>>>

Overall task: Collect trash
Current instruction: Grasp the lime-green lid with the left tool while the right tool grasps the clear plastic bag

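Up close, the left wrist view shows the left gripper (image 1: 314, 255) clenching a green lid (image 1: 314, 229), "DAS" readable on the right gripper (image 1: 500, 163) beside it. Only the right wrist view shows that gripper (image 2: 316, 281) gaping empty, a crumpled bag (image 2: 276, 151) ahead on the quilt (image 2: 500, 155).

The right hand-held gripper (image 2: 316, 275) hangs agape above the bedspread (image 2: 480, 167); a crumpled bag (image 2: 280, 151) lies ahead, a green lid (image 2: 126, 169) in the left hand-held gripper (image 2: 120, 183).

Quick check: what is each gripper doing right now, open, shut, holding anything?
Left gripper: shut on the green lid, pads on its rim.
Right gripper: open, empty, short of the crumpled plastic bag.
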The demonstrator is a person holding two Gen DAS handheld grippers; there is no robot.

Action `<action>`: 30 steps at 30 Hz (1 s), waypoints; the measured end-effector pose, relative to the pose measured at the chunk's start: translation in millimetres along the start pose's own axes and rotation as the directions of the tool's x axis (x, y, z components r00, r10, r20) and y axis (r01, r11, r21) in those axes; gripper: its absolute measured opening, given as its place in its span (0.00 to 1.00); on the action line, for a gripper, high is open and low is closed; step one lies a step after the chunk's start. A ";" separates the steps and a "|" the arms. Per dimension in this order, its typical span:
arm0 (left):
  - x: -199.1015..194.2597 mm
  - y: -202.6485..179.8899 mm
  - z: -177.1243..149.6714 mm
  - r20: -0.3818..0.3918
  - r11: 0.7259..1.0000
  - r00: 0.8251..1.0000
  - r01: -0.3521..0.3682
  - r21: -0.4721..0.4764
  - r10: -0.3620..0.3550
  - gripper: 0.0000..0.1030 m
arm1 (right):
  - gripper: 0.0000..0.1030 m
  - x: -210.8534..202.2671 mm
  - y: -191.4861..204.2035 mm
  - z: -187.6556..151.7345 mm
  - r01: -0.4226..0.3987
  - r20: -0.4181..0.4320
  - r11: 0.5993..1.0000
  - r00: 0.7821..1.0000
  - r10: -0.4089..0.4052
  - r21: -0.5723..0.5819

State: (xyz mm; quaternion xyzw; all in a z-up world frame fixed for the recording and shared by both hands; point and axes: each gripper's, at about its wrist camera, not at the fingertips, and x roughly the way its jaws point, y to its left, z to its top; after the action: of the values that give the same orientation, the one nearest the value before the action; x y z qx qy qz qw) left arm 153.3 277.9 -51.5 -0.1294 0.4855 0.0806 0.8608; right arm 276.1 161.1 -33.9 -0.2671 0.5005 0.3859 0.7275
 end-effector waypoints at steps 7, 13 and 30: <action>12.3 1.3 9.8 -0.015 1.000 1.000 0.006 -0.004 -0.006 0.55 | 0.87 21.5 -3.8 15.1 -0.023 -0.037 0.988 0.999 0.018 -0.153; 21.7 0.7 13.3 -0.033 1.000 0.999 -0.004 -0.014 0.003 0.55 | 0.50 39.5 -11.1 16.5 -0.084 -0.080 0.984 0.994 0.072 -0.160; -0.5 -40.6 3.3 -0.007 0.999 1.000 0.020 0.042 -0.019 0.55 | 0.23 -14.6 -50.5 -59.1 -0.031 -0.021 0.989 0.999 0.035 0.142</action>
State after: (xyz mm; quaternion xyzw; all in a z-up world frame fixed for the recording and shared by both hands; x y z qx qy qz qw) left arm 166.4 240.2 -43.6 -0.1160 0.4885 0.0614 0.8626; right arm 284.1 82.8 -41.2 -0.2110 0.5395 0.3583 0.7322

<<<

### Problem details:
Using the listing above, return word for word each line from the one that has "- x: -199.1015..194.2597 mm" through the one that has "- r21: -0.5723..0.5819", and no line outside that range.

### Result of the task:
  - x: -199.1015..194.2597 mm
  - y: -202.6485..179.8899 mm
  - z: -177.1243..149.6714 mm
  - r20: -0.3818..0.3918
  - r11: 0.7259..1.0000
  - r00: 0.8251..1.0000
  - r01: -0.3521..0.3682
  - r21: -0.4721..0.4764
  - r10: -0.3620..0.3550
  - gripper: 0.0000..0.1030 m
arm1 (right):
  - gripper: 0.0000..0.1030 m
  - x: -210.8534..202.2671 mm
  - y: -191.4861..204.2035 mm
  - z: -187.6556..151.7345 mm
  - r01: -0.4226..0.3987
  - r20: -0.4181..0.4320
  - r11: 0.5993..1.0000
  - r00: 0.7821..1.0000
  - r10: -0.4089..0.4052
  - r21: -0.5723..0.5819

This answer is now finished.